• WORK INSTRUCTION: Each line from the one that includes "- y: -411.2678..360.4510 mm" to the last line of the data below should be set down exactly; no other lines are wanted.

• INFORMATION SUPPLIED:
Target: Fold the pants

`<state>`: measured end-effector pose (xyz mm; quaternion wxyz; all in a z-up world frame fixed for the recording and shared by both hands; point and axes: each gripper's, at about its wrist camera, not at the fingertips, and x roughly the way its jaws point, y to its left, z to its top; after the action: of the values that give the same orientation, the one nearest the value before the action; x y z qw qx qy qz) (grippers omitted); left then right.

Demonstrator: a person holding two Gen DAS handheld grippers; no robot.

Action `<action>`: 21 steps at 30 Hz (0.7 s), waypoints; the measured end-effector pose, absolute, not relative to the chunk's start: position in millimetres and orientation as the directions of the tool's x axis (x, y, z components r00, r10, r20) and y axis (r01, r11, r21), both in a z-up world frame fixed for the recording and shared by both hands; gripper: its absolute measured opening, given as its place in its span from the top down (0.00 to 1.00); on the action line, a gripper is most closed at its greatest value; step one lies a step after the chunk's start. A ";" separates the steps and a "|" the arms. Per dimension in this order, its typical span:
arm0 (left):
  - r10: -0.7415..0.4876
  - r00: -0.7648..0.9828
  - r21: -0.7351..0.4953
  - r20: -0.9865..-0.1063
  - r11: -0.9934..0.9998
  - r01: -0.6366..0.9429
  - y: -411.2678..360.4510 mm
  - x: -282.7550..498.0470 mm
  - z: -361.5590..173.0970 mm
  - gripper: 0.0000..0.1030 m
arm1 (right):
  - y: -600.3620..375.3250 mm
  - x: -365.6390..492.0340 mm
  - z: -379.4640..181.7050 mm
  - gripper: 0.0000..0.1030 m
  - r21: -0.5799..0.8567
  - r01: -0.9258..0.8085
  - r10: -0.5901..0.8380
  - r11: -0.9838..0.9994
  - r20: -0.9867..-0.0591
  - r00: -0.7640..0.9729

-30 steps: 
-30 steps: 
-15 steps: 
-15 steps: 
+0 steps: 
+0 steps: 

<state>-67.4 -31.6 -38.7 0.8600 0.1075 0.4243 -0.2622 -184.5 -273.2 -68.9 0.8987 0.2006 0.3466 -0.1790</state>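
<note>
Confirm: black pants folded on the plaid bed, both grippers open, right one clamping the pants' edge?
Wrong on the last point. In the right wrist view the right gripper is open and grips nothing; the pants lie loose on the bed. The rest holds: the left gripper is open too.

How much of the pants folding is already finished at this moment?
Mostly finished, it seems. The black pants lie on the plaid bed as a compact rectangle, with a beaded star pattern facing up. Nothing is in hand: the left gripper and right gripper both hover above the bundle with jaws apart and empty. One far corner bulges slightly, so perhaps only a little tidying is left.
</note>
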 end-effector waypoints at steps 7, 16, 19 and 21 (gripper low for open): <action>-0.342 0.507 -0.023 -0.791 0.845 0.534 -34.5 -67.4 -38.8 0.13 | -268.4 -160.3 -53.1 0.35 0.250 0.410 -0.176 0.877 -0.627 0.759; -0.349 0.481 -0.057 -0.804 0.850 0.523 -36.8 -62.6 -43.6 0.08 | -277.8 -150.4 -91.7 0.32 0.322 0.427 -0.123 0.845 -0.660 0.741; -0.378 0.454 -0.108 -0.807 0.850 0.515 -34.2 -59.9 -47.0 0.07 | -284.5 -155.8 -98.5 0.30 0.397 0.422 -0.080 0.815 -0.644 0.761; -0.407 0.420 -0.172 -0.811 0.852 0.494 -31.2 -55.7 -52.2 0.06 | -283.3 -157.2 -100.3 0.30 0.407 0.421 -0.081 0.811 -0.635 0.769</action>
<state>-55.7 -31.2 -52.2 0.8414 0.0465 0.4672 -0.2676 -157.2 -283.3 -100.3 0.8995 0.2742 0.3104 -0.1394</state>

• RESPONSE:
  - y: -411.2678..360.4510 mm
  - x: -282.7550..498.0470 mm
  - z: -361.5590..173.0970 mm
  - gripper: 0.0000..0.1030 m
arm1 (right):
  - y: -600.3620..375.3250 mm
  - x: -365.6390..492.0340 mm
  - z: -379.4640..181.7050 mm
  - gripper: 0.0000..0.1030 m
  - r21: -0.5799..0.8567
  - r01: -0.9258..0.8085
  - r10: -0.5901..0.8380
  - r11: -0.9838..0.9994
  - r20: -0.9867..-0.0591
  - r00: -0.7640..0.9729

-30 steps: 
-30 steps: 
-15 steps: 
-15 steps: 
+0 steps: 
+0 steps: 

<state>-67.4 -31.6 -38.7 0.8600 0.1075 0.4243 -0.2622 -184.5 -273.2 -68.9 0.8987 0.2006 0.3466 -0.1790</state>
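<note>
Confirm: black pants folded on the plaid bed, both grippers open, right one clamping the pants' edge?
Wrong on the last point. In the right wrist view the right gripper is open and grips nothing; the pants lie loose on the bed. The rest holds: the left gripper is open too.

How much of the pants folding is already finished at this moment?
Mostly finished, it seems. The black pants lie on the plaid bed as a compact rectangle, with a beaded star pattern facing up. Nothing is in hand: the left gripper and right gripper both hover above the bundle with jaws apart and empty. One far corner bulges slightly, so perhaps only a little tidying is left.
</note>
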 end-effector waypoints at steps 7, 16, 19 and 21 (gripper low for open): <action>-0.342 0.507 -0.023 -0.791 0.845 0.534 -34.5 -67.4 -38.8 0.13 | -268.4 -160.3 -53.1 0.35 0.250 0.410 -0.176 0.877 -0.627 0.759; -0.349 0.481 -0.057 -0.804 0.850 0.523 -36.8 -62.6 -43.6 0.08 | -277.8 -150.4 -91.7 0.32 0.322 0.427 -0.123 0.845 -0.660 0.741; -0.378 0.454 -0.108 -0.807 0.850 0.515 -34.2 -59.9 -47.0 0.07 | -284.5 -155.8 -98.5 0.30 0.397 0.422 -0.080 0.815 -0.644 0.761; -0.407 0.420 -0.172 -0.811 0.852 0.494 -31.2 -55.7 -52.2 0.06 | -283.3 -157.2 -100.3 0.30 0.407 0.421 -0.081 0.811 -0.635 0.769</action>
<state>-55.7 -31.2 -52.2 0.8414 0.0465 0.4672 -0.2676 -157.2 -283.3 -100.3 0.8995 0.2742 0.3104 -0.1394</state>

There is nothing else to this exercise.